→ **EXERCISE**
Among the entries below, only the lines starting at the one with "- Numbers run" and ending at the one with "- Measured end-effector", both included, are to be printed exactly.

→ **INPUT**
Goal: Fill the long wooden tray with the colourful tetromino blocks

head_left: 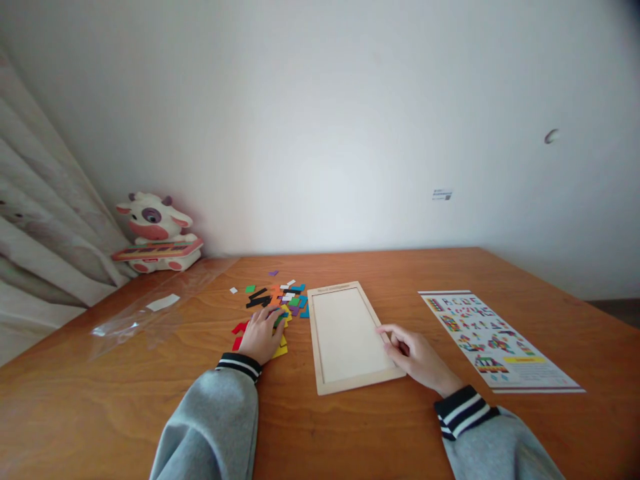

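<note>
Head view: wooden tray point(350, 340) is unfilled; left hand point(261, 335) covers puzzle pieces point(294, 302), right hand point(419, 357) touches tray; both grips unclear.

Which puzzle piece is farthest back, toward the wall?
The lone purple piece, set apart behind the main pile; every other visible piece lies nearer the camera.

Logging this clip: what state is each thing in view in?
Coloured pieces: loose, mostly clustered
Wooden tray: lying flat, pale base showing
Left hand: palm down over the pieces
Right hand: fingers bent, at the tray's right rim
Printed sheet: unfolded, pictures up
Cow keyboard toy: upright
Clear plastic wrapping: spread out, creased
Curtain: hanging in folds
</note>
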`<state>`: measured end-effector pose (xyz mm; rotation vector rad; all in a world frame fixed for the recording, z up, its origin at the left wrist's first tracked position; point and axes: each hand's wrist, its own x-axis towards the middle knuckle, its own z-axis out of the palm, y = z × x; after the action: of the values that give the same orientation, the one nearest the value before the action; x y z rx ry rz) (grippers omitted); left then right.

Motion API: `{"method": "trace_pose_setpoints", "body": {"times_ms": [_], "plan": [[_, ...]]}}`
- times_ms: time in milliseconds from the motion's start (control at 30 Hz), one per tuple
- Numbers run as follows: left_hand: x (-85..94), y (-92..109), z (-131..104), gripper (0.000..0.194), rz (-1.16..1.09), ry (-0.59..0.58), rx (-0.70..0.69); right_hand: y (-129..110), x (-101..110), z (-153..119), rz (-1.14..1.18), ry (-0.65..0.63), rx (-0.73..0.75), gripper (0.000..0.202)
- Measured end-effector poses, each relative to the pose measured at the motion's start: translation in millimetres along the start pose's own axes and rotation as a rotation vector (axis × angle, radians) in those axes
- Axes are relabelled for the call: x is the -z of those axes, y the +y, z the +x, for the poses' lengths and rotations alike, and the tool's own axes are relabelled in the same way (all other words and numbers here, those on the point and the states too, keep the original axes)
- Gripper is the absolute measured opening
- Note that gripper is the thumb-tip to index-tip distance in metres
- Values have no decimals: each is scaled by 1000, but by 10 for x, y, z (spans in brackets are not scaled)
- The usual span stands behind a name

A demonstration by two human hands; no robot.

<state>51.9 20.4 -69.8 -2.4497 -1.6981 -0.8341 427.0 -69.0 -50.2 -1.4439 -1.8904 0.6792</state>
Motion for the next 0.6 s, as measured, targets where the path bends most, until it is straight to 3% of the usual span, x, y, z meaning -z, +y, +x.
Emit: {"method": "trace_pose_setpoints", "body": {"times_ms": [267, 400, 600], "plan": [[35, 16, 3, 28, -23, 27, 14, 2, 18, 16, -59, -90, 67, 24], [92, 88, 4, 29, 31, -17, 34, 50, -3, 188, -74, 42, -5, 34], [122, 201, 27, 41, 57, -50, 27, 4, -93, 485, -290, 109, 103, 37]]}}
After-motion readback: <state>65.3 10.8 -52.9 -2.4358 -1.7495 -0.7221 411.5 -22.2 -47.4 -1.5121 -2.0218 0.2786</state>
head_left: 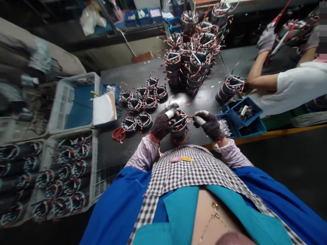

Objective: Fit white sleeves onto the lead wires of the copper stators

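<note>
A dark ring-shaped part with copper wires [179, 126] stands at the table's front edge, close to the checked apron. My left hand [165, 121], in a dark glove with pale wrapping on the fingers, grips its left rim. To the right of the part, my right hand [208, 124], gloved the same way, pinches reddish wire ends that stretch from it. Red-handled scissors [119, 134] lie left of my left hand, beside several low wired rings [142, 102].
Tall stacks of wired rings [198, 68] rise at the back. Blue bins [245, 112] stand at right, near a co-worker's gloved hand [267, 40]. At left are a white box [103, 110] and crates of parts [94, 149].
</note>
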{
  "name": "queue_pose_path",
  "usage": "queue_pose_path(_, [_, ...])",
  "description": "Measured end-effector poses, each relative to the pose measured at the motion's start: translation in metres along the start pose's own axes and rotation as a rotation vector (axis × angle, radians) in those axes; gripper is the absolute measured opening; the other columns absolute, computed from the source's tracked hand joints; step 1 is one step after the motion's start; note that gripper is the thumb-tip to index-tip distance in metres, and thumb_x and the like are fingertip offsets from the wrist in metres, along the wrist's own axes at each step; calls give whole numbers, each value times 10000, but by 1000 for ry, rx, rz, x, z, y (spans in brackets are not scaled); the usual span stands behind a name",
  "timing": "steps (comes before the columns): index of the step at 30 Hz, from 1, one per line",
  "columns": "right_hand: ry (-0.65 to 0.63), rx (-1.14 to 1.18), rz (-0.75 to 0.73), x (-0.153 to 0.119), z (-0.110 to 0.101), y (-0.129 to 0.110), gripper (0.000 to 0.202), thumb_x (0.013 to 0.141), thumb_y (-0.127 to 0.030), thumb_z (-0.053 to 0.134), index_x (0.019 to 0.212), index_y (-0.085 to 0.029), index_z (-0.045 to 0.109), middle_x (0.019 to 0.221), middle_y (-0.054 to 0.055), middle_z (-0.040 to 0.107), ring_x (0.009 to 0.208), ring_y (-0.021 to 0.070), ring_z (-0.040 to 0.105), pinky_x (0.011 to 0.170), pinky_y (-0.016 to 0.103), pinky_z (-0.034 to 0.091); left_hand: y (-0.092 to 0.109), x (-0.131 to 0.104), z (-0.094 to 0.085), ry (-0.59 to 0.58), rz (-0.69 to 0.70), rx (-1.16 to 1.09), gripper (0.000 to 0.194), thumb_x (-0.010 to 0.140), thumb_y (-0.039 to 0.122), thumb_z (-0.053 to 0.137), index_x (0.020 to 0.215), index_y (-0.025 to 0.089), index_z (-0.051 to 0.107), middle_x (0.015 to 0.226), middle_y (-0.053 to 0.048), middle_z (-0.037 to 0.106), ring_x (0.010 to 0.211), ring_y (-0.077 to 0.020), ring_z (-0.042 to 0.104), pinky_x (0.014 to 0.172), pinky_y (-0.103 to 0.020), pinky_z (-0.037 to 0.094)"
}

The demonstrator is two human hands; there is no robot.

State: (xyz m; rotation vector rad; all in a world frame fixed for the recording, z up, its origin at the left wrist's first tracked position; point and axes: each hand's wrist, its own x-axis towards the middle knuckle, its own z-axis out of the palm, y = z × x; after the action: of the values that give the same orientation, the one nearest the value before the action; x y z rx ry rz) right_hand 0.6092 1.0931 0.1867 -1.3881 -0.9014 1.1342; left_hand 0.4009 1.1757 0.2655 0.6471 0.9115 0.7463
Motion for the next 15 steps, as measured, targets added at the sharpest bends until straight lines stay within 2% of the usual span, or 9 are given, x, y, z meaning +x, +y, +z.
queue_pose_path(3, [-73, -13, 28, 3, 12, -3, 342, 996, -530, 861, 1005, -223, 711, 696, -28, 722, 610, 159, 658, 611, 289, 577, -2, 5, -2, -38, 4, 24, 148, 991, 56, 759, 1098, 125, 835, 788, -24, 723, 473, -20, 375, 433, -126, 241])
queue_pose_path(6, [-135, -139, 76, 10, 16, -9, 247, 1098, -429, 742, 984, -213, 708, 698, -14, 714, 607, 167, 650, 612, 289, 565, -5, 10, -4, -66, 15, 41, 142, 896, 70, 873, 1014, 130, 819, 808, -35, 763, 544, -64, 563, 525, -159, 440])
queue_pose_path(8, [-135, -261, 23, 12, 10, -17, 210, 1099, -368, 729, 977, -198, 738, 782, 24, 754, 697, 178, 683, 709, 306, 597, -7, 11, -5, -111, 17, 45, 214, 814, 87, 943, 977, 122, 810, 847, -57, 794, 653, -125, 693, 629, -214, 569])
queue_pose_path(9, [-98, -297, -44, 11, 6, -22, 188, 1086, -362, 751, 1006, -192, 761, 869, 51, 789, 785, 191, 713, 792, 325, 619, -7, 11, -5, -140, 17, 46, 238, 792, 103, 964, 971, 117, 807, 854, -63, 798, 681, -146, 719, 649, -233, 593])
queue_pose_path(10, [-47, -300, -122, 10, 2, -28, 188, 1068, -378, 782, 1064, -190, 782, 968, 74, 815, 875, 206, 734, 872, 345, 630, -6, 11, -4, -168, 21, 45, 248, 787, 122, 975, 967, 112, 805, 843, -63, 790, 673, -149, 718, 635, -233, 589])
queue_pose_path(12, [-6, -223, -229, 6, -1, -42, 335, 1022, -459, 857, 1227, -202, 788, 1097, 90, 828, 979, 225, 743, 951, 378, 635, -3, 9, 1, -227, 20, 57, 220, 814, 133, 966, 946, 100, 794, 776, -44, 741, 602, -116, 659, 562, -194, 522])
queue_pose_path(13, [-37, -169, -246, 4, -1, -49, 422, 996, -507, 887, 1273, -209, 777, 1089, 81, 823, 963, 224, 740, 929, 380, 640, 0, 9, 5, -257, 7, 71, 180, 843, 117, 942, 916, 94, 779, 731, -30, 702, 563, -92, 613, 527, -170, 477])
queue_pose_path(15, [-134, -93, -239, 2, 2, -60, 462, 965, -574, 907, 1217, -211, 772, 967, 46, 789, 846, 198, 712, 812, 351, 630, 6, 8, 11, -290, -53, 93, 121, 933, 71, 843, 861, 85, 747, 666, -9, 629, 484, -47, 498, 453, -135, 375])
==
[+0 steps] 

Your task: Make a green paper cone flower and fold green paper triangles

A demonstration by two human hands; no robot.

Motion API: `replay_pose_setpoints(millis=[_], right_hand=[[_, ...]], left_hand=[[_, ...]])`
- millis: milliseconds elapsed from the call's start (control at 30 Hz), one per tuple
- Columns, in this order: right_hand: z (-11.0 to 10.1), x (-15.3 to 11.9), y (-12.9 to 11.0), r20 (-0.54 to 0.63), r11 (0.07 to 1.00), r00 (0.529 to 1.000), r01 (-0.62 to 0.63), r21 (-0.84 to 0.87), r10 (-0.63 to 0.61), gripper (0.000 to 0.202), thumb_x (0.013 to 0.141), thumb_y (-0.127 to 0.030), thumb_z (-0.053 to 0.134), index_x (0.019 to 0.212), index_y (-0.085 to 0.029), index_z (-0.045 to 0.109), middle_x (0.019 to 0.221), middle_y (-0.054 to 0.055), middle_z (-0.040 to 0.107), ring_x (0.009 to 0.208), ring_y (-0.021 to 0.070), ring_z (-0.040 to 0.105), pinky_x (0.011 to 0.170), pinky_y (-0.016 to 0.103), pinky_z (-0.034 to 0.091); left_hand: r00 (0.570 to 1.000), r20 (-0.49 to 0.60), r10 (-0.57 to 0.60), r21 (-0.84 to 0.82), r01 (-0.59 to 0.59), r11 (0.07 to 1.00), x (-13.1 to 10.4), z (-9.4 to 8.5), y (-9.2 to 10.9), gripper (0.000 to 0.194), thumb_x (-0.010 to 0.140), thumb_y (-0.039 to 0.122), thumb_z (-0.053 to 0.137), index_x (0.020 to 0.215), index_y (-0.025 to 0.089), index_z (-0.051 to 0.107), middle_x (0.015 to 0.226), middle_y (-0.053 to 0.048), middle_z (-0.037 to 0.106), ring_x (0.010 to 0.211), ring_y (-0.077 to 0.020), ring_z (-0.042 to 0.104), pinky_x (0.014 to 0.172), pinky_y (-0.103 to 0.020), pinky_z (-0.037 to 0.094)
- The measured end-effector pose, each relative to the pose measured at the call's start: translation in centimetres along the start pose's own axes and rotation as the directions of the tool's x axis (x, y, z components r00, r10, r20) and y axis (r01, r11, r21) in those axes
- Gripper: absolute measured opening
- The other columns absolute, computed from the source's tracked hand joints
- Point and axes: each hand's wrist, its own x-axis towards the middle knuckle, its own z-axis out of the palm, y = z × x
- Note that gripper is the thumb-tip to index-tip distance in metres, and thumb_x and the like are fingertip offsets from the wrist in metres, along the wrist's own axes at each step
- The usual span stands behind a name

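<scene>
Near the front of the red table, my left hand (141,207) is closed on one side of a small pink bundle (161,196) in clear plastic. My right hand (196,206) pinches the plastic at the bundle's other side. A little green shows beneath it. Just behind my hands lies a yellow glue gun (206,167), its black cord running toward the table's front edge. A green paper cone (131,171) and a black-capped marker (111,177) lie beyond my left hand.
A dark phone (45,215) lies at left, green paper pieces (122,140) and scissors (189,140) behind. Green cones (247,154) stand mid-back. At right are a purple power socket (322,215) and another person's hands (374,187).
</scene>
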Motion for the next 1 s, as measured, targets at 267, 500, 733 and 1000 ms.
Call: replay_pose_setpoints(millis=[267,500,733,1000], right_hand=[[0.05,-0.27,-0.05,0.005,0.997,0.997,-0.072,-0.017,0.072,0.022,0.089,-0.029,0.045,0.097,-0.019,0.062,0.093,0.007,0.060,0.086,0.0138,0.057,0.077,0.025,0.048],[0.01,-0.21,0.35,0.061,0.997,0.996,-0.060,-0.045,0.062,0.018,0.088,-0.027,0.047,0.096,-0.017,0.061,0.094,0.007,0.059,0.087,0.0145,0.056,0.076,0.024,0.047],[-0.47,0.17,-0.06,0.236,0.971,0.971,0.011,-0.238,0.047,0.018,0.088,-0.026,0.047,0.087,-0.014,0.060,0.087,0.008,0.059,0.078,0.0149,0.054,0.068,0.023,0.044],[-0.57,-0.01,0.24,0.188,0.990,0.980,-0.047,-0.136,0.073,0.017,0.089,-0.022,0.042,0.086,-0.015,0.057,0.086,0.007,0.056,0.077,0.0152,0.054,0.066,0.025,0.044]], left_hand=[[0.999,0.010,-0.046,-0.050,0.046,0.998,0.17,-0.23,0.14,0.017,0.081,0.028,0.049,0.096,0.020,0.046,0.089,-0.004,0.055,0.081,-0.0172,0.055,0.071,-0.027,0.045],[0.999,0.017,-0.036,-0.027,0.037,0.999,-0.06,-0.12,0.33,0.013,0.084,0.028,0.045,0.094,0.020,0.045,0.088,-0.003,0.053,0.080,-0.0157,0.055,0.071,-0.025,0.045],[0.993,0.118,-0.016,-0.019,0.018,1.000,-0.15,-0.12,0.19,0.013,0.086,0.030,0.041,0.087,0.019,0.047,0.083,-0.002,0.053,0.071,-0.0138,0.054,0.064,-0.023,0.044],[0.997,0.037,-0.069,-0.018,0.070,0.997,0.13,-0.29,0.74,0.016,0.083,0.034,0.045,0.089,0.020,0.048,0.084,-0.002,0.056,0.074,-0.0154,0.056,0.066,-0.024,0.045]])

→ **SOLUTION**
- Numbers run as follows: left_hand: x (-85..94), y (-92..109), z (-131..104), gripper (0.000..0.194), rz (-1.16..1.09), ry (-0.59..0.58), rx (-0.70..0.69); right_hand: y (-129..110), x (-101..110), z (-153..119), rz (-1.14..1.18), ry (-0.65..0.63), rx (-0.73..0.75), gripper (0.000..0.202)
- Measured end-effector poses, each relative to the pose measured at the motion's start: translation in millimetres along the start pose's own axes and rotation as a rotation vector (axis × angle, radians) in those axes

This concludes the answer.